Sunday, November 08, 2009

IMF: Just Say No

Bureaucracy and Crisis

It's well known that bureaucracies step-in in times of crisis in order to offer solutions, or to change or enlarge their own mandate, which don't necessarily address the underlying problems causing the crisis. And, in fact, the fake solution just hides the underlying problem and makes the situaton worse. Like putting a bandaid on an infectious wound without cleaning the wound first.

This is happening now with the IMF, just as the IMF outlived its usefullness when Nixon pulled-out of the Gold Standard in 1971. The IMF was founded under Bretton Woods in 1944 to faciliate gold and currency movements to ensure a smoothly functioning Gold Standard, then when the Gold Standard ended the IMF re-invented itself as a guarantor (to the internationally politically-connected) of those lending money to governments in the 'developing world'.

International banks got the nice high returns for lending to poor countries with high risk ratings, the countries (the leadership of those countries be they elected fairly or not) didn't have to reform their fiscal and monetary policies to meet the demands of free international currency and debt markets, and the lendors got "bailed-out" went it all went awry. Needless to say as well that subsidizing the cash flow of poor countries doesn't help them become more accountable to their citizenry, nor does cheap money help economization of scarce resources as distorts the price signals necessary to make sound fiscal decisions.

So with the rapid economic growth after recovery from the 2001-2002 recession, the demand for IMF 'services' declined.

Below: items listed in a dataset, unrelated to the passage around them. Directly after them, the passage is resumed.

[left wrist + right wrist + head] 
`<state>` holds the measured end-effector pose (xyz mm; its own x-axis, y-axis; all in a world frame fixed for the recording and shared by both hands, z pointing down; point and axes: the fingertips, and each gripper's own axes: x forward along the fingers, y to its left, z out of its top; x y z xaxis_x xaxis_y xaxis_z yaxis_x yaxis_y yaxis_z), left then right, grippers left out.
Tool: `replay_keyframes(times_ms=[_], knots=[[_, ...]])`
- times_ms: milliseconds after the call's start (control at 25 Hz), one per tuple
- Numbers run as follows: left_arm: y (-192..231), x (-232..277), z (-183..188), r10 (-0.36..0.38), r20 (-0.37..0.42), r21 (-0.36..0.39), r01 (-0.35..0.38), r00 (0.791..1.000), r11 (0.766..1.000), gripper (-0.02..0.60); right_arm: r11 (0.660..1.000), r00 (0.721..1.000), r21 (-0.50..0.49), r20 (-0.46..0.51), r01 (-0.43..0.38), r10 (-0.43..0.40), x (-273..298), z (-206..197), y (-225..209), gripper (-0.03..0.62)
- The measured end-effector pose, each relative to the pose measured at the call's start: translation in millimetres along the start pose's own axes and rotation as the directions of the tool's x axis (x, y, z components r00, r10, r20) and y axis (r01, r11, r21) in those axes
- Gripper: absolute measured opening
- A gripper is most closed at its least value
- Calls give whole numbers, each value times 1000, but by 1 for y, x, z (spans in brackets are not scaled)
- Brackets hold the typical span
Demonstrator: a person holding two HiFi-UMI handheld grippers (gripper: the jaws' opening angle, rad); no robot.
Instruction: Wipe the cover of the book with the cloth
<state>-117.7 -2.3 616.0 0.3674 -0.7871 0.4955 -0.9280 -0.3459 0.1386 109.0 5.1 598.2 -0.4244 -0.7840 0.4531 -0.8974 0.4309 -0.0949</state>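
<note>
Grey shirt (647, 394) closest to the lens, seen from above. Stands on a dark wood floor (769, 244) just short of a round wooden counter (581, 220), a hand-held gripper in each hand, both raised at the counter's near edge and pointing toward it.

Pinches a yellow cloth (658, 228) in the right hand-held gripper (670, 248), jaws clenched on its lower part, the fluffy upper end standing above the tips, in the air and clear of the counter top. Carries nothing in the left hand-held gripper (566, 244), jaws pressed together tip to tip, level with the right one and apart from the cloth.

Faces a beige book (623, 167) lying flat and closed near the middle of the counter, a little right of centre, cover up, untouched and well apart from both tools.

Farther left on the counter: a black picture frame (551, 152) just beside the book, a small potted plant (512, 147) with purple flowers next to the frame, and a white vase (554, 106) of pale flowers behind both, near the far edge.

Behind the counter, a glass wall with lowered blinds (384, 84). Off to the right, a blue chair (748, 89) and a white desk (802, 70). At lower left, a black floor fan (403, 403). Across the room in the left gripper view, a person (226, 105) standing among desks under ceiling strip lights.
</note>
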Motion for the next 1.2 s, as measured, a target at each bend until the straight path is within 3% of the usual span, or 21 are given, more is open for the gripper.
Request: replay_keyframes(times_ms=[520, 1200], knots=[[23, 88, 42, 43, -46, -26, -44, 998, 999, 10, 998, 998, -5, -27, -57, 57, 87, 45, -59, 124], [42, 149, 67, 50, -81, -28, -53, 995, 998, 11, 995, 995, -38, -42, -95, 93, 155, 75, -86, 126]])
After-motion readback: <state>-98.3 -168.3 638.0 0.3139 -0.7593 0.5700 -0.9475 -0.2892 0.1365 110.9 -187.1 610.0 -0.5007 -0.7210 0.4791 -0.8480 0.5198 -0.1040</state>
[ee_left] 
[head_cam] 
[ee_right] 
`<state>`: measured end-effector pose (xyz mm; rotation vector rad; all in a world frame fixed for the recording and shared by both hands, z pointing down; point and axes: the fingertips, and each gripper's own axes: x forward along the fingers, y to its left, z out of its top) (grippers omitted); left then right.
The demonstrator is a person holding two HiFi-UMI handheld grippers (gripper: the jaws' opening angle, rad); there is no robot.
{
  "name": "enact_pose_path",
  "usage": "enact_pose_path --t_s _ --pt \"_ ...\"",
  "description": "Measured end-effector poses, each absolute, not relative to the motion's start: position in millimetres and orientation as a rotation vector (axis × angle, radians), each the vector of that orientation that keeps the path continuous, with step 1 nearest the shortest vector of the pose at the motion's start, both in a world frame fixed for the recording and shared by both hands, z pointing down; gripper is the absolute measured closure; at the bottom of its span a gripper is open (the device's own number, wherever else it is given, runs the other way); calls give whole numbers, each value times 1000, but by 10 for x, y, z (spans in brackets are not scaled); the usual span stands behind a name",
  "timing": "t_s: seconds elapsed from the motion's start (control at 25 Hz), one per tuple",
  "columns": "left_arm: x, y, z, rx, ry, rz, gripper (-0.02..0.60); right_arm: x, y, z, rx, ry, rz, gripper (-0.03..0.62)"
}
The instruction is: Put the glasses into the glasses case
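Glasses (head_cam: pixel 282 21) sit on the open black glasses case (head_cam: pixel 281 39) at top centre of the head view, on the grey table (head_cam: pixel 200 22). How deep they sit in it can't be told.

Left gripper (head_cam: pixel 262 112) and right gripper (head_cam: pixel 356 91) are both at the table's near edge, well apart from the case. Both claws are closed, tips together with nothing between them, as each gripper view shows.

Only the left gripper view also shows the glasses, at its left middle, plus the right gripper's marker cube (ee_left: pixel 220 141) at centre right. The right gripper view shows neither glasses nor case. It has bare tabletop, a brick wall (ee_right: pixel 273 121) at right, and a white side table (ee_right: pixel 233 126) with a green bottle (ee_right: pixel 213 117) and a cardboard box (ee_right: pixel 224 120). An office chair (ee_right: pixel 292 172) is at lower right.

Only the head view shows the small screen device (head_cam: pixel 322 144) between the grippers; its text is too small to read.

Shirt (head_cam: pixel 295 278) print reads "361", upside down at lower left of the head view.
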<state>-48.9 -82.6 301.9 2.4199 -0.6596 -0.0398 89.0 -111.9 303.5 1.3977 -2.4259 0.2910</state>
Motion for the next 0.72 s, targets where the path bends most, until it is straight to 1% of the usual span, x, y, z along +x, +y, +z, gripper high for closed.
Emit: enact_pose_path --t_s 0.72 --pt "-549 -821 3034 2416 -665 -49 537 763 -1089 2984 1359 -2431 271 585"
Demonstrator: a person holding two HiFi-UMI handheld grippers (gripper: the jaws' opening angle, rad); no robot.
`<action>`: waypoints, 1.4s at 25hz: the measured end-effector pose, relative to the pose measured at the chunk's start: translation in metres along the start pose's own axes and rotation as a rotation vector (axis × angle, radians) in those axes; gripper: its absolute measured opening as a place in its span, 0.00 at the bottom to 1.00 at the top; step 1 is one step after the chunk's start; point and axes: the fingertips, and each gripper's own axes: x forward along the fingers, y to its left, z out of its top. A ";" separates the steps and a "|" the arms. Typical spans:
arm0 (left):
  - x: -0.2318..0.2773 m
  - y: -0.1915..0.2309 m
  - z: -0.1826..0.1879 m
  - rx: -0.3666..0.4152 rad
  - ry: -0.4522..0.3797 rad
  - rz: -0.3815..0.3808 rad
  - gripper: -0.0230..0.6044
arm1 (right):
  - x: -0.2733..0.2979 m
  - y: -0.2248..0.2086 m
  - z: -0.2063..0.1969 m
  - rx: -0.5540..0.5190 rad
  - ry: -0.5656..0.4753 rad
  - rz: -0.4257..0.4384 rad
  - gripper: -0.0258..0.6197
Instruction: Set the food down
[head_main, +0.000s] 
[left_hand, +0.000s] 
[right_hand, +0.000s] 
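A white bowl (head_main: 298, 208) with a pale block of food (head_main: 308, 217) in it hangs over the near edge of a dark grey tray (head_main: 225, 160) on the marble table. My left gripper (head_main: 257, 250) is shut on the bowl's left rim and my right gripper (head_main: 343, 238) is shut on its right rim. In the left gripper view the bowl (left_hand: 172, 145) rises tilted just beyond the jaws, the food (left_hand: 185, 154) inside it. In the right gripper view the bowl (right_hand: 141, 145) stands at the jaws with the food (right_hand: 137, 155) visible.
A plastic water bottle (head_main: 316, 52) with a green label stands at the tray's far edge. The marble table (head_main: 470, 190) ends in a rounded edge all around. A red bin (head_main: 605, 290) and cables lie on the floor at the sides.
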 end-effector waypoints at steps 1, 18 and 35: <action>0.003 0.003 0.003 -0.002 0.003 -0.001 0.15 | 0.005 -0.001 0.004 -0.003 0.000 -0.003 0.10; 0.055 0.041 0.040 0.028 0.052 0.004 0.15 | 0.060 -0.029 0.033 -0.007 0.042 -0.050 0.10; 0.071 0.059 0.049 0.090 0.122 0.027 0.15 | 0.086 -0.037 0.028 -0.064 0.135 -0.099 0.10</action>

Which brings us to today. We have seen the institutionalization of 'too big to fail' monetary policy in the developed world, where 'bailouts' and the anti-competitive measures this policy creates, raising the cost of banking services to everyone while the banks make monopoly rents, have become the norm.

So now the IMF is getting into the 'too big to fail' - systemic risk - bailout act and wants to create an international insurance fund (funded by taxes on international finance transactions of course) to bailout private international banks. Of course it goes without saying that an increase in taxes during a jobless economic recovery is the last thing the world needs. Whereas the most rational solution is to remove the lendor of last resort mindset which hasn't addressed the goverment-created asset bubble in the first place.

The solution is to let banks that make bad investments fail, not to enlarge a bad domestic policy agenda to the international. Just say no to (more) socialization of risk and private return, which has been the IMF's business model since 1971. If banks really wanted or needed an insurance fund they would create one themselves, privately, funded by their own contributions.